▸ **TASK BRIEF**
From the line containing "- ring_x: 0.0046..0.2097" down to the line containing "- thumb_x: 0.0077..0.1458" in the records below, reproduce every line exactly, ends included, and omit all others.

▸ **RECORDED INFORMATION**
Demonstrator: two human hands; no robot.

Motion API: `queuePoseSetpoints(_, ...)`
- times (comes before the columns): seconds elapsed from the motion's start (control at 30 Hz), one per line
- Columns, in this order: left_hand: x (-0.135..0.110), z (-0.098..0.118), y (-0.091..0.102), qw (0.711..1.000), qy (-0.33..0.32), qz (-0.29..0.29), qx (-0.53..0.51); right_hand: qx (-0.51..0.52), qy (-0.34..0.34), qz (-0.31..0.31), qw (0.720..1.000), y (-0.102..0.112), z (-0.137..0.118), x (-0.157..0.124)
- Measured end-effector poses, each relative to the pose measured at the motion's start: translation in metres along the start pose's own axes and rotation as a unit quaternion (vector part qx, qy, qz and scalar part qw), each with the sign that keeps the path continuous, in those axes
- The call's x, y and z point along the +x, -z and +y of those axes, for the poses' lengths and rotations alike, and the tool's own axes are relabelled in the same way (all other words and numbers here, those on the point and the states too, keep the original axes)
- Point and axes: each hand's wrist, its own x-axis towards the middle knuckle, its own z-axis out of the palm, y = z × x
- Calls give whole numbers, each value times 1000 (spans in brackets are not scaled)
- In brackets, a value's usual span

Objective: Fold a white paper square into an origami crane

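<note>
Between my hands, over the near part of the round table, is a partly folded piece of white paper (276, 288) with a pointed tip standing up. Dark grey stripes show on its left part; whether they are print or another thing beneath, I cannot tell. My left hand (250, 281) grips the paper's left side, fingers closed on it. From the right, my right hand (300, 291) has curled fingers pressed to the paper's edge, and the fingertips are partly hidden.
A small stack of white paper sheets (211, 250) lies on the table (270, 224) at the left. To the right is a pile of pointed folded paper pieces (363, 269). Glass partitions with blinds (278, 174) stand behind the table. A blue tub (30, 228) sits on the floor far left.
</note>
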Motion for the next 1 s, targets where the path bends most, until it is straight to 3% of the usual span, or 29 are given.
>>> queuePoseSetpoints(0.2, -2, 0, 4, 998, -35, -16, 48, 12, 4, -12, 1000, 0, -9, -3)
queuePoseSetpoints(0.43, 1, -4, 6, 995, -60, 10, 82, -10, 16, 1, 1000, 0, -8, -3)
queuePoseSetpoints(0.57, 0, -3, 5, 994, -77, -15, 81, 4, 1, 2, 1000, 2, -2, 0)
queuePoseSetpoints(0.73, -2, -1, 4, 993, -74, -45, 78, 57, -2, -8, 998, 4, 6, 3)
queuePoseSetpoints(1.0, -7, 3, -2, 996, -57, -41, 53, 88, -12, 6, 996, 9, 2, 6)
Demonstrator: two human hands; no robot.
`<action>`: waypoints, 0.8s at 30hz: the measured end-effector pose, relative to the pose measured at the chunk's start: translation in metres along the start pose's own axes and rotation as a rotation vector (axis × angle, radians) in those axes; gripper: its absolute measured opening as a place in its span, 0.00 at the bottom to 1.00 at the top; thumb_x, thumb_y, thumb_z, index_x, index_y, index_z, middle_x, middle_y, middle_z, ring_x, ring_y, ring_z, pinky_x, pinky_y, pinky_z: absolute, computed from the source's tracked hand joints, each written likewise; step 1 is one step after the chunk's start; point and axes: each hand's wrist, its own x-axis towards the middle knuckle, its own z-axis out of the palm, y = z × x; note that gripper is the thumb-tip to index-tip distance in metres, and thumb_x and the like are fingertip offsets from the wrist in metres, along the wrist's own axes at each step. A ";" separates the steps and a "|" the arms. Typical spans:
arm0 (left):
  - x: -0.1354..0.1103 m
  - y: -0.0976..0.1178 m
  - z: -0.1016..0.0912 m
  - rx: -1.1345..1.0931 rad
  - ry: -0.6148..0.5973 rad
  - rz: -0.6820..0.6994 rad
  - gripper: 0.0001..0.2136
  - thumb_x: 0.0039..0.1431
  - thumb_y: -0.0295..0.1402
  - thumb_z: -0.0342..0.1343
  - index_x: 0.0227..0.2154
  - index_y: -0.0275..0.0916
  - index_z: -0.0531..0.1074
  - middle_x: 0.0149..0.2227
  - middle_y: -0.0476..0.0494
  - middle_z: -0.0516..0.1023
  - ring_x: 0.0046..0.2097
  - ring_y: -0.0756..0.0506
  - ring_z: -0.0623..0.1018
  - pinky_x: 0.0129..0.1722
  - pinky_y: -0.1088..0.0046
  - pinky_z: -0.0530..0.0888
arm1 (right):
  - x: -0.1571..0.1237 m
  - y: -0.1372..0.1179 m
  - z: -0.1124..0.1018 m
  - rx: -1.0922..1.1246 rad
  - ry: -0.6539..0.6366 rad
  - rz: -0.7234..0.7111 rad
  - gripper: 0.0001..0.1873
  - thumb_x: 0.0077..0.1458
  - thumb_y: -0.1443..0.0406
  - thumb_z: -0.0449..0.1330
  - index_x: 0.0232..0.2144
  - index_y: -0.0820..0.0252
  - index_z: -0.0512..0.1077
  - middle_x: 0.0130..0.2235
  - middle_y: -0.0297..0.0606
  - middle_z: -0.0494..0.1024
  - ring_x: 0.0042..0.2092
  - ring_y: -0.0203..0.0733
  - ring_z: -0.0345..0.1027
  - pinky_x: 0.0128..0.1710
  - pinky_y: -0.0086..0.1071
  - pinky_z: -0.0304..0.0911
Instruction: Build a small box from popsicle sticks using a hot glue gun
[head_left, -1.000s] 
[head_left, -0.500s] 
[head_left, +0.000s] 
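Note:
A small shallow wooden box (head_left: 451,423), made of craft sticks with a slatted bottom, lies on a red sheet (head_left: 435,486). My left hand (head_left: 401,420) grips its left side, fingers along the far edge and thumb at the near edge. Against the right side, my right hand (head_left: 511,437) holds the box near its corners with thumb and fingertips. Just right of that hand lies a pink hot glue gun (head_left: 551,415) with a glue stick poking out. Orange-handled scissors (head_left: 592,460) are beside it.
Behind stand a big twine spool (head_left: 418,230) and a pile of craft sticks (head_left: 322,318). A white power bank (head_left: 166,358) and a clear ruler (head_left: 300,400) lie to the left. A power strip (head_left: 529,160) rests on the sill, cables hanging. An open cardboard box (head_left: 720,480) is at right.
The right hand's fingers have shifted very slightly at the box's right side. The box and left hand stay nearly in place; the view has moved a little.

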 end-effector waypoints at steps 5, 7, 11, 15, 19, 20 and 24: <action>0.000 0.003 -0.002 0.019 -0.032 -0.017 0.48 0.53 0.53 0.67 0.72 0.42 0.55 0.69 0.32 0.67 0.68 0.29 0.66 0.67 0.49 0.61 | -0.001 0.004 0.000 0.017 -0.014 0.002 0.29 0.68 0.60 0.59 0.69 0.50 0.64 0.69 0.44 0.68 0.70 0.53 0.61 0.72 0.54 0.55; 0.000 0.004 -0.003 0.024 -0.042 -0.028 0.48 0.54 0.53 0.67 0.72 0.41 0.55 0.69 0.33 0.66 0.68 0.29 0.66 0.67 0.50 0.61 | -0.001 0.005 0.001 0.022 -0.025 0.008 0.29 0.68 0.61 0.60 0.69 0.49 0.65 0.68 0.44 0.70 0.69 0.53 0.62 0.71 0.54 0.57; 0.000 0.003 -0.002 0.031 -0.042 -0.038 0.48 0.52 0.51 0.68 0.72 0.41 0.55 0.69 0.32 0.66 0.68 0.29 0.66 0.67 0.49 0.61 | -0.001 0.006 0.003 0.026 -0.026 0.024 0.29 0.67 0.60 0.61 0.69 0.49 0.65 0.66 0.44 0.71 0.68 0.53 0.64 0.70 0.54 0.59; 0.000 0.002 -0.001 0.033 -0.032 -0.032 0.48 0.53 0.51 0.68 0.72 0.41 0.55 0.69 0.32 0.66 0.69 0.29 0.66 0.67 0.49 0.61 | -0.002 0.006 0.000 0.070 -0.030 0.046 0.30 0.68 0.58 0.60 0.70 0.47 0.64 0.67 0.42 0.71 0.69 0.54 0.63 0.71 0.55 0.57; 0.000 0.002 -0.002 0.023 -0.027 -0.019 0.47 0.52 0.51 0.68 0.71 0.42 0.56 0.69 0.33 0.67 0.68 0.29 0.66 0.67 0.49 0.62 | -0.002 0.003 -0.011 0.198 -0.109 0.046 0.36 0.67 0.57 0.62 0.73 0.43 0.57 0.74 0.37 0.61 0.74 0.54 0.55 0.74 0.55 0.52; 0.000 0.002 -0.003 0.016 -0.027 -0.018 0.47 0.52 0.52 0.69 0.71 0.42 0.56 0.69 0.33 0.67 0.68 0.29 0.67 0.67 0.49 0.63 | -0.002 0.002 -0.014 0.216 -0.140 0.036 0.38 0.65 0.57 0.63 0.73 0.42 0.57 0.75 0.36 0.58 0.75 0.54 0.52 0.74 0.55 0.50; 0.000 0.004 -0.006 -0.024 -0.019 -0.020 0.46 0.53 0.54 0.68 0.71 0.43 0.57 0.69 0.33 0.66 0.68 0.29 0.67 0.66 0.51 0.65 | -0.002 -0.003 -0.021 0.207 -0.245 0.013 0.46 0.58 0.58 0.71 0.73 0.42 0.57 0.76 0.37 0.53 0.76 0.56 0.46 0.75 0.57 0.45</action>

▸ **OUTPUT FOR THIS EXERCISE**
  - ring_x: 0.0046..0.2097
  - ring_y: -0.0756..0.0506
  - ring_z: -0.0623..0.1018
  - pinky_x: 0.0129..0.1722
  - pinky_y: -0.1088..0.0046
  - pinky_z: -0.0530..0.0888
arm1 (right):
  - x: -0.1571..0.1237 m
  - y: -0.1372..0.1179 m
  - z: -0.1124..0.1018 m
  - rx: -1.0922..1.1246 rad
  - ry: -0.6539..0.6366 rad
  - rz: -0.7234..0.7111 rad
  - gripper: 0.0001..0.1873
  - thumb_x: 0.0077..0.1458

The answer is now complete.